U.S. Rep. Sean Duffy is planning to leave his northern Wisconsin congressional seat next month, the Wausau Republican announced Monday. 

Duffy is stepping down Sept. 23 ahead of the birth of his ninth child, who is due in late October and has a heart condition, he wrote in a Monday Facebook post.

"With much prayer, I have decided that this is the right time for me to take a break from public service in order to be the support my wife, baby and family need right now," he wrote. 

Duffy, 47, has been considered a potential U.S. Senate or gubernatorial candidate in 2022. He has held the 7th Congressional District seat since he was first elected in 2010. Last fall, he won re-election to his fifth term, carrying the sprawling district by more than 20 percentage points.

Wisconsin Republican Party Chair Andrew Hitt praised Duffy as "an exceptional proponent of our conservative ideals."

"We are extremely grateful for his years of service and friendship," he said in a statement. 

Duffy's term is set to expire in 2021. A spokeswoman for Gov. Tony Evers said the governor will call a special election to fill the vacancy, and his office is still looking into those requirements.

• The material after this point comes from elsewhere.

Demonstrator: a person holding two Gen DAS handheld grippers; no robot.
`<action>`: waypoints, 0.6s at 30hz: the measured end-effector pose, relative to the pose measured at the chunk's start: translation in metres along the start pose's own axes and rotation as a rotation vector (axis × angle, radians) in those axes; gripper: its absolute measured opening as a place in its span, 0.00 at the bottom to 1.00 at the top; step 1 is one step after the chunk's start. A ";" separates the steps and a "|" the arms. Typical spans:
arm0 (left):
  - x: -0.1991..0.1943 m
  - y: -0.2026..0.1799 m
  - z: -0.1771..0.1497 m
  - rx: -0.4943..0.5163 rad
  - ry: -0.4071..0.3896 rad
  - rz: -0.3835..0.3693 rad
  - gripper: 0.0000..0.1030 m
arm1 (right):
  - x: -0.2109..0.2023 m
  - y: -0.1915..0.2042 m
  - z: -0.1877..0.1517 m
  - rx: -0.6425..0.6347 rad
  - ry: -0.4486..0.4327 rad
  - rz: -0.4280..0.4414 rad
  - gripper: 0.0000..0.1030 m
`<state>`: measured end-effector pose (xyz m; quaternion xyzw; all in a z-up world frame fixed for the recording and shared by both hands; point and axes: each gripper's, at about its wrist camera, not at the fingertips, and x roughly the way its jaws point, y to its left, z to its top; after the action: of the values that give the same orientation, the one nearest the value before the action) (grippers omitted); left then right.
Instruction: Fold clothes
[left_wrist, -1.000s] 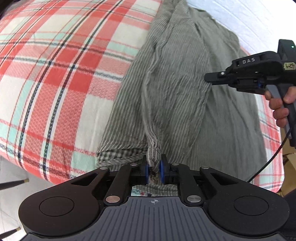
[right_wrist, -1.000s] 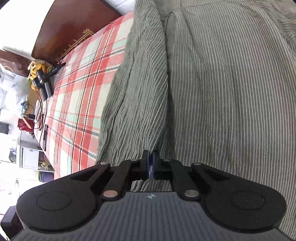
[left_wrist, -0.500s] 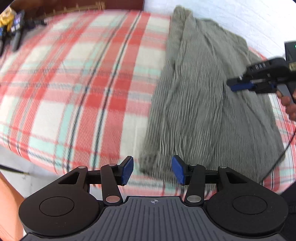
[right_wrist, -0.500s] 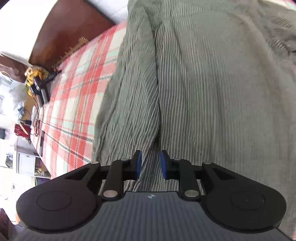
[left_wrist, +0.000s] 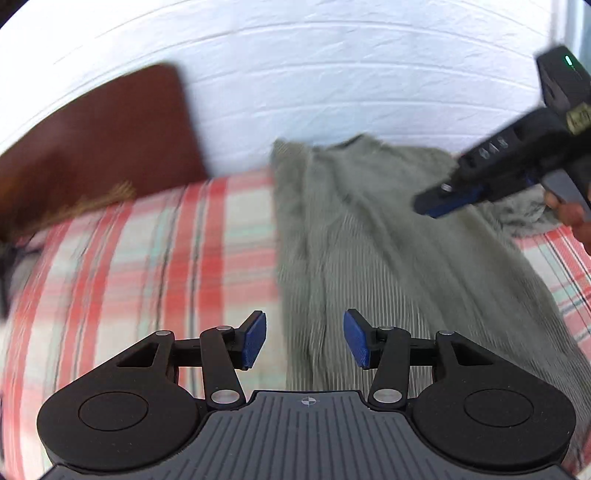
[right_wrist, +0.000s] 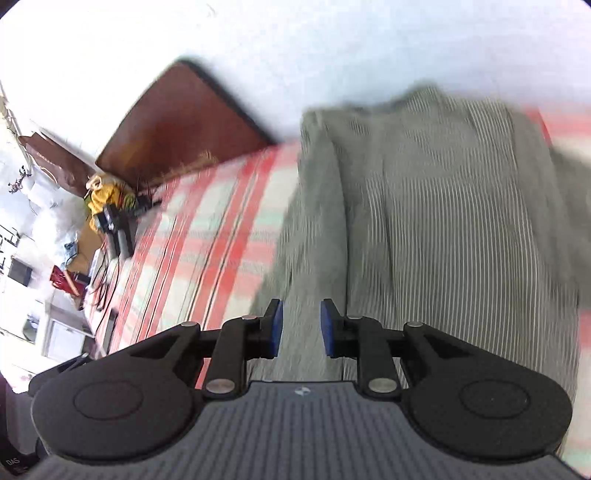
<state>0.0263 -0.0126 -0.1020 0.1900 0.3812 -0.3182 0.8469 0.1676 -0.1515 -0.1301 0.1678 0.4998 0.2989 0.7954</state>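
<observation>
One fold looks done: the grey striped garment (left_wrist: 369, 251) lies lengthwise on the plaid bed (left_wrist: 147, 258). Left gripper (left_wrist: 304, 338) hovers with jaws wide, right gripper (right_wrist: 301, 326) narrower, both empty. Judging by its length, cross folds remain.

Grey-green garment (left_wrist: 388, 258) with fine pale pinstripes; bedspread (left_wrist: 147, 266) plaid in red, cream and mint, thin dark lines crossing; reddish-brown headboard (left_wrist: 99, 147); white wall (left_wrist: 314, 81); black left gripper (left_wrist: 304, 341) with blue pads (left_wrist: 253, 338); black right gripper (right_wrist: 301, 328), blue pads too.
</observation>
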 end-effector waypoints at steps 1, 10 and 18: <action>0.014 0.006 0.010 0.004 -0.009 -0.027 0.61 | 0.003 0.002 0.010 -0.010 -0.012 -0.009 0.25; 0.137 0.065 0.067 0.010 -0.020 -0.234 0.61 | 0.063 0.016 0.087 -0.025 -0.076 -0.101 0.34; 0.182 0.090 0.089 -0.002 0.003 -0.346 0.60 | 0.106 0.014 0.120 0.008 -0.065 -0.152 0.34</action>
<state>0.2266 -0.0693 -0.1784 0.1211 0.4099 -0.4584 0.7792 0.3045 -0.0690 -0.1428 0.1421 0.4864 0.2300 0.8309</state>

GOP state Sen. Tom Tiffany, who lives in the 7th Congressional District, said in a statement he's "been receiving a number of calls asking about what’s next."

"I plan to talk to my wife Chris and my daughters, and my future plans will be announced soon," the Minocqua Republican said. 

On the Democratic side, state Rep. Nick Milroy, of South Range, wrote in an email that he's considering a bid "and will be making a decision in the next couple of weeks."

Other potential candidates include state Sen. Janet Bewley, of Mason, and Margaret Engebretson, who ran for the seat last year as a first-time candidate but lost to Duffy. 

The Cook Political Report's 2020 House rankings rate the seat as "solid Republican," with a plus-8 GOP advantage. 

In 2010, during a nationwide Republican wave, Duffy succeeded former U.S. Rep. Dave Obey, a Democrat who represented the district since 1969, becoming the state's longest tenured member of Congress in history.